Posted on • Updated on • Originally published at timhwang21.gitbook.io

Lessons I've learned as a grad school dropout

I dropped out of grad school in December 2015 after two and a half grueling years. I left with practically nothing -- no first author publications, no degree, not even a single completed research project under my name. I hated my life so much that to me, losing a quarter of my twenties was a small price to pay for escape.

Roughly half a year later, I was starting my first day as a "real, professional software engineer." It's been almost four years since then, and I've seen some success in my new environment -- much, much more so than in academia, at least! The further I get from grad school, however, the more I'm able to objectively view my time there. In retrospect, it wasn't a waste at all: I've learned several invaluable things during my time in academia that continue to help me move forwards today.

Learning how to read

It didn't take me long to realize that for my entire life prior to grad school, I had never learned to properly read. While I don't consider myself to be particularly smart, I've always been a (comparatively) fast reader. I was skilled at identifying and extracting nuggets of important information from textbooks. This made me an efficient studier, so I did well on tests throughout school and college.

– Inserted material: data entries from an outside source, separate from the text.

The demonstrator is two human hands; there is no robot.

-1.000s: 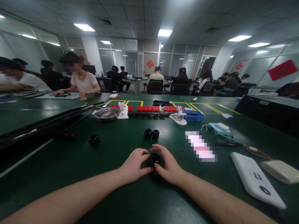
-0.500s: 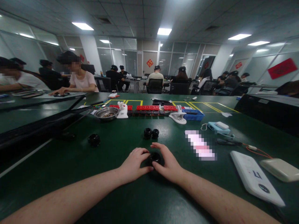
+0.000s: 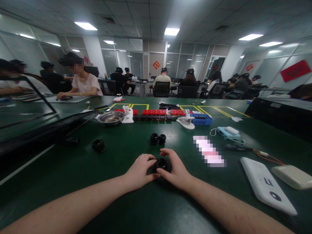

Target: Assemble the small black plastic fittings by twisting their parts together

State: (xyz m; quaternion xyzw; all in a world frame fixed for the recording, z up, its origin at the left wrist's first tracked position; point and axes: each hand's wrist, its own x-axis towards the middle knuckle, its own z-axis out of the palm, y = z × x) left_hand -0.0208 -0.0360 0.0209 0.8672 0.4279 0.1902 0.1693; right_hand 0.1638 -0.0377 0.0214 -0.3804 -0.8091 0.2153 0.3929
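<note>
A black ring-shaped fitting (image 3: 161,164), much like a cable gland, stands on the green table with its round opening facing up. My left hand (image 3: 140,169) is curled against its left side, fingertips and thumb at its edge. From the right, my right hand (image 3: 175,170) wraps round it, the thumb pressing its near rim while the index finger arches above its far side. Beyond my hands, two similar black fittings, a larger one (image 3: 154,138) and a smaller one (image 3: 162,139), sit side by side. Another black fitting (image 3: 98,145) is off to the left.
Farther back are a metal bowl (image 3: 111,118) with small parts, a red row of trays (image 3: 154,112), white clamps (image 3: 186,121) and a blue bin (image 3: 201,119). A white device (image 3: 268,185) lies right. A long black frame (image 3: 29,136) spans the left. Co-workers sit beyond.
My right index finger and thumb have shifted slightly around the fitting; my left hand has stayed put. At the far left, the black frame's thin bar has swung leftward and a co-worker's hands have moved.
</note>
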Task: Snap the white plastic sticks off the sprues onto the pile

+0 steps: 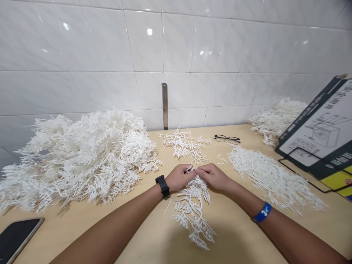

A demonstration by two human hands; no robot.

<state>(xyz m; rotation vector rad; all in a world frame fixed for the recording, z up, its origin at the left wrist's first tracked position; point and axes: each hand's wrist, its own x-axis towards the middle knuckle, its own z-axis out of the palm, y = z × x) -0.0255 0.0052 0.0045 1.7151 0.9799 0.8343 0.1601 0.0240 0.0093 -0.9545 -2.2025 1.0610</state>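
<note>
My left hand (181, 176), with a black watch (162, 186) on its wrist, is closed on a white branching plastic piece (192, 205). Fingertips of my right hand (210, 175) pinch the same piece close beside the left fingers. Below both hands the piece's thin forked strands spread toward the table's near side. The exact spot where the fingers grip is partly hidden. Just beyond my hands lies a loose group of white branched strands (185, 143). A blue wristband (262, 212) circles my right forearm.
A large heap of white branched pieces (90, 154) fills the left. Small loose white pieces (269, 179) lie at right, with another heap (277, 117) behind. Glasses (227, 139), a phone (20, 236), a printed box (321, 135) and a black wire frame (299, 176) stand around.
</note>
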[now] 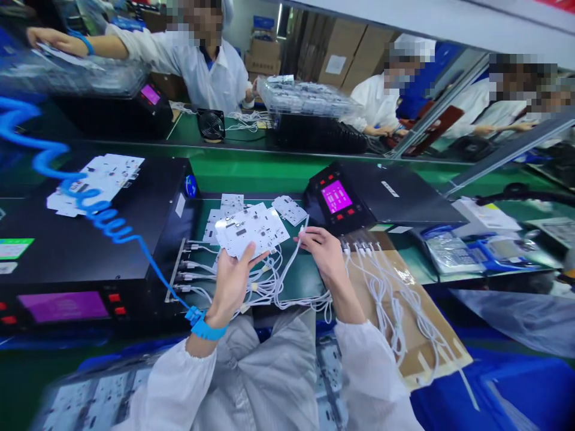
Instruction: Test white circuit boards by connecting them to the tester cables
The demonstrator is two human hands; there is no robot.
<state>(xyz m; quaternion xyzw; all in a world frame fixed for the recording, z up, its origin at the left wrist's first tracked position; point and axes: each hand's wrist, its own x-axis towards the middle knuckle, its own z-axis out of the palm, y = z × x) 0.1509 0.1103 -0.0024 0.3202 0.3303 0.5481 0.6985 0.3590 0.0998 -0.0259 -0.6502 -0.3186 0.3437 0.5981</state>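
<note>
My left hand (234,276) is closed on a white circuit board (251,230), its thumb on top near the front edge. A blue wrist strap (205,325) with a coiled cord is around that wrist. To the right, my right hand (321,246) pinches the plug end of a white cable (290,263), just right of the board and apart from it. More white circuit boards (290,209) lie on the green bench behind the held one. A bundle of white cables (263,287) runs below my hands from connectors on the left black box.
A black box (108,239) with boards on top stands left; another (395,197) with a lit magenta screen stands right. Cables (395,299) hang over brown cardboard. The blue coiled cord (103,215) crosses the left side. Several people in white work across the bench.
</note>
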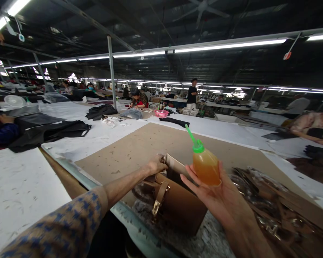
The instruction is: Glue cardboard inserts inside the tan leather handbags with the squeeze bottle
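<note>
A brown handbag (177,204) with a gold-coloured buckle on a strap sits tilted on the table's near edge, its top open towards the far side. My left hand (158,164) has its fingers closed over the bag's upper left rim. In my right hand (220,193), raised beside the bag's right end, rests a squeeze bottle (206,166) of amber liquid with a green cap and a slanted green spout. The bottle lies between thumb and palm, with the other fingers partly stretched out. Some of the bag's inside is hidden by that hand.
More brown bags or bag parts with metal fittings (274,222) are heaped at the right. Tan board (118,150) covers the table ahead. Dark cut pieces (54,134) lie to the left, and a pink basket (161,113) stands farther back. Several people work at other tables.
</note>
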Action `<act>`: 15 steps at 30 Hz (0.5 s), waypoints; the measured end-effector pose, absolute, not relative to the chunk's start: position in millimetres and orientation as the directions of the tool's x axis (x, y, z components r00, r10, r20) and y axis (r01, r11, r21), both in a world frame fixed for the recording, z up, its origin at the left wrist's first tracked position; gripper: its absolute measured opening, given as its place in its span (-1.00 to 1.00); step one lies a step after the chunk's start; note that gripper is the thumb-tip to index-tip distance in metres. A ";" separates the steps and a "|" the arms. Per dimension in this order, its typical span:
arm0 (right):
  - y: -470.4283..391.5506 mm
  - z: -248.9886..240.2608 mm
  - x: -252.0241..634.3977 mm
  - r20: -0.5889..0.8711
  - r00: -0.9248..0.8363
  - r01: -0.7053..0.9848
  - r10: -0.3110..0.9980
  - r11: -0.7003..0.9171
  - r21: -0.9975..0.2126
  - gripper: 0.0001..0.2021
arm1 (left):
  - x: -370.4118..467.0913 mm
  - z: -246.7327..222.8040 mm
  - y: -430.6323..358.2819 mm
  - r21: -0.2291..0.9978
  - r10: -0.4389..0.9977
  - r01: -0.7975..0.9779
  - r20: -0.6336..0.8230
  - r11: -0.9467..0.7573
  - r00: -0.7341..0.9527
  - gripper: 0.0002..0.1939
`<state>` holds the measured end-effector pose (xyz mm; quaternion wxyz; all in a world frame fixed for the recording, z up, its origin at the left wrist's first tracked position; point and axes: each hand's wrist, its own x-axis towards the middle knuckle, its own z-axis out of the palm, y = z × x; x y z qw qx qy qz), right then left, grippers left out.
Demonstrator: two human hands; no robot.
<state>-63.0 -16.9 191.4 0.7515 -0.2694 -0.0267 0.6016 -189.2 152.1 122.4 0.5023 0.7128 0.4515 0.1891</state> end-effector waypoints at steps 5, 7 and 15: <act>-16.4 190.6 -62.0 -0.264 0.272 -0.880 0.925 0.129 -0.457 -0.69 | -203.1 112.5 154.1 0.948 0.808 0.318 -0.164 -0.030 0.566 -0.81; -16.3 190.5 -61.9 -0.271 0.271 -0.876 0.924 0.120 -0.467 -0.67 | -204.8 109.9 156.7 0.974 0.776 0.222 -0.166 0.035 0.608 -0.75; -27.0 193.2 -58.4 -0.325 0.299 -0.875 0.897 0.122 -0.469 -0.66 | -206.4 140.5 159.2 0.974 0.645 -0.077 -0.082 0.215 0.760 -0.58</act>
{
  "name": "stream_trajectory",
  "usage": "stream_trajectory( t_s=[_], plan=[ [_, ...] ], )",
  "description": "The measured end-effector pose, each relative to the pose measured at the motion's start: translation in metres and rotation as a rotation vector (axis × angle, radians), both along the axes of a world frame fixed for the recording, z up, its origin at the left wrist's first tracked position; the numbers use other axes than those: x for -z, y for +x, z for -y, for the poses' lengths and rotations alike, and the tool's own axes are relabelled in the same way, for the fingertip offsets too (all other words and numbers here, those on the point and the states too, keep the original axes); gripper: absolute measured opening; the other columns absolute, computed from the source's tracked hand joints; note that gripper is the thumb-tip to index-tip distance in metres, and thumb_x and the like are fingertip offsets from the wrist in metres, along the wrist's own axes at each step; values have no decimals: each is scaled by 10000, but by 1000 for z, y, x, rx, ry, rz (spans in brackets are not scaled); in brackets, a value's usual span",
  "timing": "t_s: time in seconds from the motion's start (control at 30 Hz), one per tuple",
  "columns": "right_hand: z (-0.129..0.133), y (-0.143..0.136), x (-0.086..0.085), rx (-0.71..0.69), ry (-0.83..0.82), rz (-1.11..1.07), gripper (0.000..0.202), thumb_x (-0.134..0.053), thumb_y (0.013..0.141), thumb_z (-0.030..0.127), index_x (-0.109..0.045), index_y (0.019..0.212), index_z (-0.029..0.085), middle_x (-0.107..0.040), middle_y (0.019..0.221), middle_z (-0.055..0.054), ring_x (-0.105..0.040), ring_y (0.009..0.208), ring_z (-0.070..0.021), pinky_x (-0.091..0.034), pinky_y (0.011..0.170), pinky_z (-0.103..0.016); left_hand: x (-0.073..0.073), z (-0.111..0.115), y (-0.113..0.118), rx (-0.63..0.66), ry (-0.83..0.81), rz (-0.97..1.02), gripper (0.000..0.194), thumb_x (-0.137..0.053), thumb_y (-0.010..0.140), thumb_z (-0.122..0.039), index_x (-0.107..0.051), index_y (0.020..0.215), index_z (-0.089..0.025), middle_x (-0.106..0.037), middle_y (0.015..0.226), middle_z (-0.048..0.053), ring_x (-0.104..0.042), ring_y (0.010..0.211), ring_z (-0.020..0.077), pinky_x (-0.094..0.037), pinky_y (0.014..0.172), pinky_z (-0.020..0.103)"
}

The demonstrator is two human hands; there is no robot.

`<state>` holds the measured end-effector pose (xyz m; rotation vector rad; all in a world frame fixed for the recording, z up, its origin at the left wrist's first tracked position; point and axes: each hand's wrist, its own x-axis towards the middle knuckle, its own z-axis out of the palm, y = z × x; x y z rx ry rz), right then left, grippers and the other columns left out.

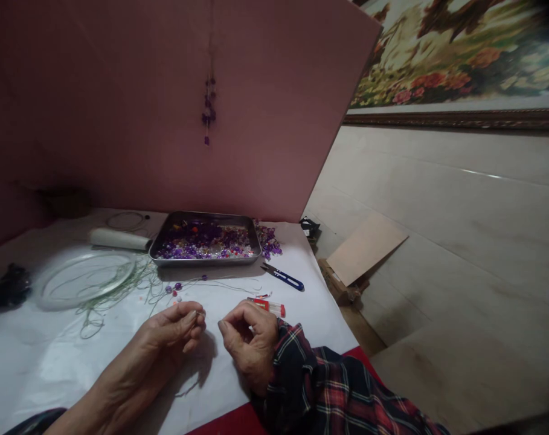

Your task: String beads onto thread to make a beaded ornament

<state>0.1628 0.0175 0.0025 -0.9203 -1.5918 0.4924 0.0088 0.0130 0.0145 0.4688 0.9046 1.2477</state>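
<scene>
- In the lower centre of the frame, the left hand (pixel 165 338) is above the white-covered desk (pixel 319 308); its thumb and fingers are closed on a tiny pale thing (pixel 202 313), too small to recognise.
- The right hand (pixel 252 341), in a plaid sleeve (pixel 319 374), is just beside it, to the right. Its fingers are curled towards the thumb; one cannot tell if they grip something.
- A small clear and red container (pixel 276 310) is partly hidden behind the right hand.
- The blue-handled snips (pixel 285 278) lie above it, near the lower right corner of a metal tray (pixel 206 262).
- This tray, in the centre, contains beads (pixel 206 241), many of them purple; more purple beads (pixel 269 240) lie at its right side.
- Loose beads (pixel 177 286) and green thread (pixel 142 281) lie between the tray and the left hand.
- A clear ring (pixel 43 290) lies at the left.
- In the upper centre, a beaded string (pixel 207 115) hangs before a pink panel (pixel 142 90).
</scene>
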Motion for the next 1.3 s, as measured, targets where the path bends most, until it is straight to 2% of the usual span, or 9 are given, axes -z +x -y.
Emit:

This model of learning quickly reached its limit in grad school. Research articles are incredibly information-dense such that for the most part, every sentence is important, and simply extracting nuggets is not enough. This is also quickly impressed into you by the fact that unlike in college, all papers have a page maximum instead of a page minimum. In addition, the sheer volume of reading that has to be done is several orders of magnitude higher than in college: if you are taking four courses, and each requires five articles per class, and each article is between 10 and 30 pages of minuscule text, you're basically consuming a textbook of highly compressed information a month. Reading is not a sprint, or a timed game of hide and seek. It is a slow, grueling, deliberate marathon. Once you are doing your own research, it's even worse: instead of having a handful of targeted articles prescribed to you, you have to trawl the entire ocean of prior research for the right articles.

When I became a junior engineer, I was stunned by the resistance many seemed to have against reading documentation. "It's too long. It takes too much time to find the information I need. I don't want to waste time going in circles." It was common to see people reaching for a more senior engineer the moment a roadblock was encountered (or worse, settling for a clearly insufficient solution). Even at that time, I strongly believed that the role of a junior wasn't to be as productive as possible or to produce the cleanest work possible, it was simply to learn as much as possible, as quickly as possible. I think I read the React documentation in its entirety at least once a month in my first six months. This was enough to set me apart from my peers and even some of my seniors in terms of subject matter expertise. So much information is readily available, with the only obstacle being volume.

To me, asking a senior and getting a single, targeted answer to a specific problem when a complete guidebook is readily available is akin to choosing a single nugget of insight over an untapped gold mine. The extra minutes or hours (or days, even) I'd spend wrangling with a problem on my own terms? A small price to pay.

Learning how to measure

I'll be frank. I remember very little from the thousands of pages I've read in grad school. I don't think I could give you five hypotheses, methods, and conclusions. I hardly even remember what classes I took. One thing I do remember is the endless debates with my advisor and lab mates about what to measure to support our hypotheses. It's important to measure the right thing.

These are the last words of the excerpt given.